Only the lines from the beginning of the data through the one with "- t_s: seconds" belong in the answer, each retyped exactly, with pictures left out.

COLLECTED DATA:
···

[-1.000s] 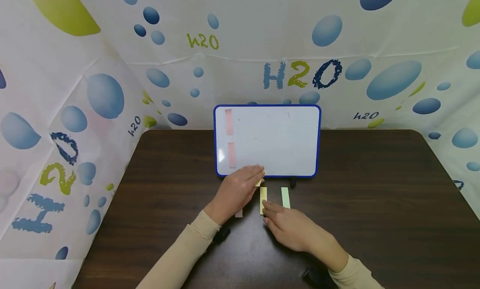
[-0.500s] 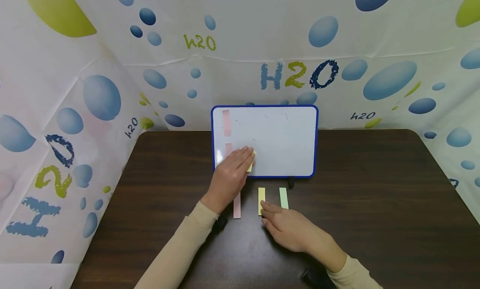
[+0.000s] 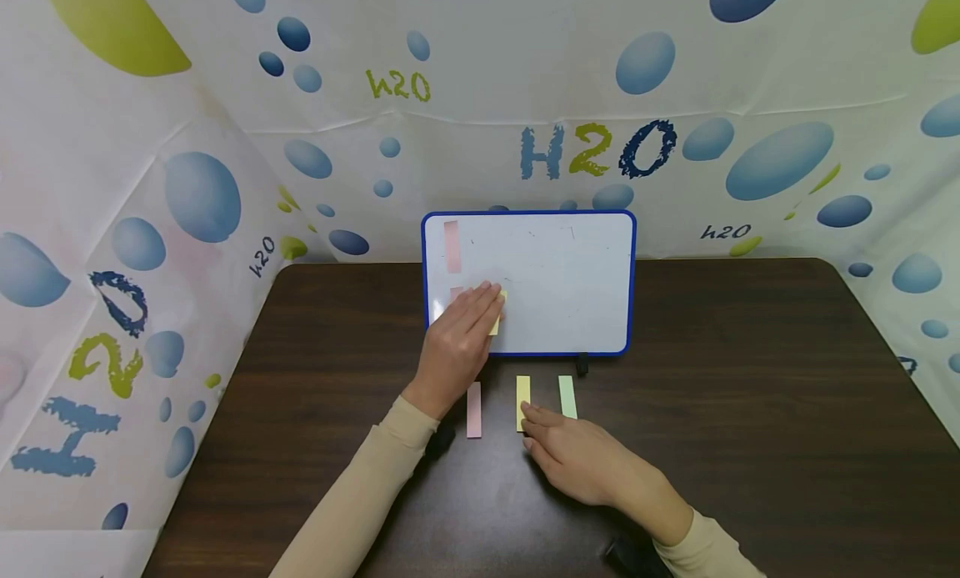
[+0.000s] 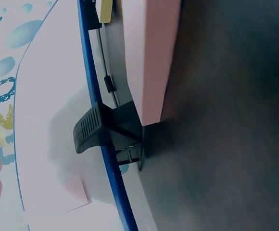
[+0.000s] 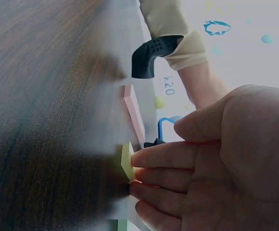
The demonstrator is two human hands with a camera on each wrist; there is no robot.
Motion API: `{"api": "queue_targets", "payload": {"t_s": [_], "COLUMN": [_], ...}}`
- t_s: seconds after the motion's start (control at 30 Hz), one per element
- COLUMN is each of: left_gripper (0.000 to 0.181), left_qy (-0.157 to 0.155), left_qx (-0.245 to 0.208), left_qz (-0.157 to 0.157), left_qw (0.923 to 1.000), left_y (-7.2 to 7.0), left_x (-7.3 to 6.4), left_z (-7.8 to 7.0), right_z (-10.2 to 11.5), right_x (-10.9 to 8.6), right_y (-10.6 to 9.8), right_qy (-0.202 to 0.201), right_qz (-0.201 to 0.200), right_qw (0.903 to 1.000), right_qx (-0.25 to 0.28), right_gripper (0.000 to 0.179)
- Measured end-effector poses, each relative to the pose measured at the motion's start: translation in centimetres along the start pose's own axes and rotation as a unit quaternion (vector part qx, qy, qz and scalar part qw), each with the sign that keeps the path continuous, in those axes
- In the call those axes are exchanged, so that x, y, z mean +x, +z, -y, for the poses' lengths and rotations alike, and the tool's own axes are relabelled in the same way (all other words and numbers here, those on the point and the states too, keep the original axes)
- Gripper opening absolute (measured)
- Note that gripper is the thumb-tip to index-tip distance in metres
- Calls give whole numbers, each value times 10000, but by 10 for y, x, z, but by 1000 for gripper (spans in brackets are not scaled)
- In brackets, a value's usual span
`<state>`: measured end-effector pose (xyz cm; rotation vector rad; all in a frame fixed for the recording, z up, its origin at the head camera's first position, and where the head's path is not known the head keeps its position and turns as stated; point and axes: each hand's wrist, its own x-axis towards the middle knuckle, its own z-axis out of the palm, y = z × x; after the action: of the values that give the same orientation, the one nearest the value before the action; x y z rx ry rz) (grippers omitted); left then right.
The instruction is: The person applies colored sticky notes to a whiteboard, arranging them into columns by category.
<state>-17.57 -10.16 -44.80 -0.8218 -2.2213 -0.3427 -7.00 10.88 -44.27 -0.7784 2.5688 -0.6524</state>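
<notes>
My left hand (image 3: 459, 332) is over the lower left of a blue-framed whiteboard (image 3: 562, 286), pinching a yellow sticky note (image 3: 496, 321) close to the board's face. In the left wrist view, the yellow strip shows at the left edge above the fingertips. My right hand (image 3: 581, 457) rests on the table with fingers extended, fingertips touching the lower end of a yellow sticky-note pad (image 3: 523, 392). One pink sticky note (image 3: 452, 247) is stuck on the board's upper left. Another pink note (image 3: 456, 294) below it is mostly hidden by my left hand.
A pink pad (image 3: 474, 411) stands left of the yellow one, a pale green pad (image 3: 567, 394) to its right. Black feet, one a clip (image 4: 101, 127), support the board's lower edge. A printed sheet (image 3: 480, 103) hangs behind the dark wooden table (image 3: 750, 378).
My left hand has carried the yellow note up and left from below the board's edge onto its face, uncovering the pink pad. My right hand has stayed at the yellow pad.
</notes>
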Motion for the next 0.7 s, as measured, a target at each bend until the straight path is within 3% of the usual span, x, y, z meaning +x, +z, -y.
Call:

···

WRITTEN RESPONSE:
[-1.000s] 
[-0.500s] 
[+0.000s] 
[+0.000s] 
[+0.000s] 
The demonstrator is two human hands with a camera on each wrist; there is no robot.
Motion API: `{"api": "queue_targets", "payload": {"t_s": [_], "COLUMN": [_], ...}}`
- t_s: seconds after the motion's start (control at 30 Hz), one per element

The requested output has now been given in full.